GB201202433D0 — Controlled drug release

USPTO Abstract

A pharmaceutical composition adapted for oral administration comprising: a core comprising hydrocortisone and a carrier and contacting the core a layer comprising a delayed release polymer wherein the delayed release polymer is a single or blend of pH sensitive enteric polymer(s) and is adapted to delay the release of hydrocortisone from the core characterised in that the core comprises microcrystalline cellulose which is 75-85% w/w of the composition. Preferably, the enteric polymer is selected from the group consisting of acrylic and/or poly [methyl] acrylic polymers, cellulose acetate succinate or polyvinylacetate phthalate.

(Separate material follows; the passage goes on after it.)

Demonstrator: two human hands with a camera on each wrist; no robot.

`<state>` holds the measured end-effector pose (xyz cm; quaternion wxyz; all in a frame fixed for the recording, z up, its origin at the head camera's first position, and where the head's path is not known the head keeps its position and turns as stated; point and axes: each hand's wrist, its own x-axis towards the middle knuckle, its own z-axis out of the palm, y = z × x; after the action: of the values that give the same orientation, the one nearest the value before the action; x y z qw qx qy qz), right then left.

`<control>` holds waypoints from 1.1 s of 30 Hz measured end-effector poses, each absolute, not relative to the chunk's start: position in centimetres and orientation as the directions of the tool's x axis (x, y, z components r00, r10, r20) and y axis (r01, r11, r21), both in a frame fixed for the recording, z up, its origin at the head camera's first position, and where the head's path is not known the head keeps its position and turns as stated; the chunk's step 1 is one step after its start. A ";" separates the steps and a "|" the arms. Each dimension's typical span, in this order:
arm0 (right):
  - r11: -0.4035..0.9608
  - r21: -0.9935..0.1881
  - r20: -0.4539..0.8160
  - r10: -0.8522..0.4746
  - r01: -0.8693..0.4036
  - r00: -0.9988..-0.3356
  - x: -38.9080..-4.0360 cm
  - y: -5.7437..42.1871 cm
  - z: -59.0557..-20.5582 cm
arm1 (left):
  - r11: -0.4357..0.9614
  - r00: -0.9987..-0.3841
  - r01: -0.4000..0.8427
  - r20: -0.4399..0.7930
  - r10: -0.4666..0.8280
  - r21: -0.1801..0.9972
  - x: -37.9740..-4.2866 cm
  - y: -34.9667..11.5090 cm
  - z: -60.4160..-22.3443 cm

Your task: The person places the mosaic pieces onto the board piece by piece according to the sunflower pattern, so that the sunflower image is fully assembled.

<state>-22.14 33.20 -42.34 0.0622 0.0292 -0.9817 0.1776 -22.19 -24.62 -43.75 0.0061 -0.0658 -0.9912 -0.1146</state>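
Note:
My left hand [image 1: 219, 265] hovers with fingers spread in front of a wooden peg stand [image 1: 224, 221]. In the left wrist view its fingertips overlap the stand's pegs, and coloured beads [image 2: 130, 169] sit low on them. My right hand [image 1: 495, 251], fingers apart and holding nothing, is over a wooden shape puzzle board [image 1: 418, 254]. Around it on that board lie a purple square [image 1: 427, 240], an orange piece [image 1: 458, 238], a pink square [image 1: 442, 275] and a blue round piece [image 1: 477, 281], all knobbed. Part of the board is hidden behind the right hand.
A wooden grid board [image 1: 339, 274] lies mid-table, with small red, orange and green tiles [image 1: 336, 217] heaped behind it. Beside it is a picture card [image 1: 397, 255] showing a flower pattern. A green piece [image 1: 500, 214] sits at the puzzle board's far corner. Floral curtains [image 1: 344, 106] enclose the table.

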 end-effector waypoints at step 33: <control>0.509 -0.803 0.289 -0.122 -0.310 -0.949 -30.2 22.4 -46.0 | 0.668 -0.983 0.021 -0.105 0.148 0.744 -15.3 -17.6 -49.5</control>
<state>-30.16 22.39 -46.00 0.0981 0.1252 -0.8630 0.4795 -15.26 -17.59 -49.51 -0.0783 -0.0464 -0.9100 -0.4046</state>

A pharmaceutical composition adapted for oral administration comprising: a core comprising hydrocortisone and a carrier; a layer comprising a delayed release polymer contacting the core wherein the delayed release is a pH sensitive enteric polymer which is a mixture of EudragitRTM L100 and EudragitRTM S100 [1:4] and about 6-7% w/w of the composition, which is adapted to delay release of hydrocortisone from the core is also provided. A process for the manufacture of a delayed release hydrocortisone formulation is also outlined. Preferably, the composition is useful in the treatment of conditions that would benefit from delayed release of hydrocortisone, in particular, conditions such as adrenal insufficiency, inflammatory conditions and depression.